Ma il vero problema, secondo la ricerca, è che accanto alla ridotta professionalizzazione in questi mesi lo strumento della mediazione non è riuscito ancora a conquistarsi una sua legittimità , non c’è solo scarsa conoscenza dovuta ai tempi ridotti ma anche poca fiducia. Non va sottovalutato che la novità  legislativa è di fatto coincisa con una congiuntura temporale in cui «tutto il sistema del professionalismo fondato sugli Ordini si sente minacciato dai processi di liberalizzazione». Di conseguenza la mediazione all’italiana, se ha fatto dei passi in avanti, non li deve a un processo di persuasione/affermazione dall’alto ma dall’azione dei corpi intermedi, la società  di mezzo e le autonomie funzionali, che si sono caricati sulle spalle il nuovo istituto legislativo e lo hanno utilizzato nel sistema locale e nella risoluzione di una miriade di micropratiche. Commenta Bonomi: «Del resto oggi viviamo in società  caratterizzate da una cultura della negoziazione continua in cui il contratto non è una cornice predefinita, stabile ma costituisce una sorta di sperimentazione continua delle relazioni tra gli individui».

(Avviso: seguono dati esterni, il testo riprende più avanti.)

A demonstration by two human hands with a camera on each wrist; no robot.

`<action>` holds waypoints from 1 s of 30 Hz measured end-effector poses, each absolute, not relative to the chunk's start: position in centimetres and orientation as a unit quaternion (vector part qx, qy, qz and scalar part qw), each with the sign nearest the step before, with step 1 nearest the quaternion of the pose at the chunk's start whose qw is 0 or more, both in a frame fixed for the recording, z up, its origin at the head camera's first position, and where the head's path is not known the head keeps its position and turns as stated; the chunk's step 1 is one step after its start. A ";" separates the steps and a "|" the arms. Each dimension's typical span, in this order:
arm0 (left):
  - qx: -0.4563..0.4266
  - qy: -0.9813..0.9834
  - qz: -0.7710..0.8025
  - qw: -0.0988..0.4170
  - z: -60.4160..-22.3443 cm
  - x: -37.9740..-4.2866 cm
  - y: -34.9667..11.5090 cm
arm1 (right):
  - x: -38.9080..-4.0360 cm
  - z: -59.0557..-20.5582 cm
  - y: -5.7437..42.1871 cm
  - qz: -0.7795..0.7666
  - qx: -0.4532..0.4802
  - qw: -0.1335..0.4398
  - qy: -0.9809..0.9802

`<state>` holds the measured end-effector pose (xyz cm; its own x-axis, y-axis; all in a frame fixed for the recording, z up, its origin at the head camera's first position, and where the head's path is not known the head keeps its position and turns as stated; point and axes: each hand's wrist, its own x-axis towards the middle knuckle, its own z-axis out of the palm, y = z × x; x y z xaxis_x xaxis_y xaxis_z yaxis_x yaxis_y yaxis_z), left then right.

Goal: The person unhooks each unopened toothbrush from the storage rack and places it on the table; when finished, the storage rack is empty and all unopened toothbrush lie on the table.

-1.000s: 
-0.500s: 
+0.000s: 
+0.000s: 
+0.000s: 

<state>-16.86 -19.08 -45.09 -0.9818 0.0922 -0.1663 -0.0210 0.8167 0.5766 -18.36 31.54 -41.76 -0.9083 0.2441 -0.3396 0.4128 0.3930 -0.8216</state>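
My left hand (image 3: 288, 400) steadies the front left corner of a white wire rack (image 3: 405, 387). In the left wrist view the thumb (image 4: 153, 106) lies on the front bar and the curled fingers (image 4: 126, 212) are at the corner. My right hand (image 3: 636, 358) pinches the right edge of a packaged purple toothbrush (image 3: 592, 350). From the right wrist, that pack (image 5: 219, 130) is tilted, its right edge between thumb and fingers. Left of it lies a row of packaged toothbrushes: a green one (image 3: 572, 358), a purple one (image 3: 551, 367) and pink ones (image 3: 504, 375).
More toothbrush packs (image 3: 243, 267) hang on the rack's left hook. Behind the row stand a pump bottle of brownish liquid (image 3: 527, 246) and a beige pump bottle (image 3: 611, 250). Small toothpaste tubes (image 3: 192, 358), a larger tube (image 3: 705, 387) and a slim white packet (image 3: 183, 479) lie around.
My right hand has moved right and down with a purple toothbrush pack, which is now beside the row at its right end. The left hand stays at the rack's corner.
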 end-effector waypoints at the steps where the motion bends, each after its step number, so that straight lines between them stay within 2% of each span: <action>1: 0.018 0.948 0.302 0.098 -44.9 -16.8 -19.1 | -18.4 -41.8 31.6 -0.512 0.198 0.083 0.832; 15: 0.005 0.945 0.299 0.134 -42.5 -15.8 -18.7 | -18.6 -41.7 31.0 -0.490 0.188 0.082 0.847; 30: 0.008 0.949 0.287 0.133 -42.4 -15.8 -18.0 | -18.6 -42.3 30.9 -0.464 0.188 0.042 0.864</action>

Ma come hanno reagito nel concreto gli Ordini professionali alla novità  della mediazione? Dopo una prima forte resistenza promossa dagli avvocati, che hanno visto questa battaglia come parte della resistenza antigovernativa e anti liberalizzazioni, oggi le posizioni sono più articolate. Nelle grandi città  l’ostilità  è stata più forte con punte di radicalità  tra gli avvocati e non tra commercialisti e notai. In provincia alcuni Ordini hanno avuto un atteggiamento più pragmatico. Comunque due terzi dei professionisti ritiene ancora che la mediazione peggiorerà  le condizioni di lavoro, la deontologia e la remunerazione mentre solo il 26,3% pensa che favorirà  la modernizzazione delle professioni. Il 72,5% bolla la novità  come adatta agli anglosassoni e non a noi. Ma proprio l’ostilità  più o meno dichiarata degli Ordini ha fatto sì che la comunicazione decentrata verso i propri iscritti non sia stata attivata. Diverso l’orientamento delle associazioni dei consumatori che l’hanno sostenuta come strumento di democrazia ma, conclude l’Aaster: «oggi sul piano delle vertenze del consumo i costi dell’accesso alla mediazione spesso sovrastano l’entità  della controversia di fatto scoraggiando il ricorso alla mediazione». Il cammino da fare, dunque, è ancora lungo.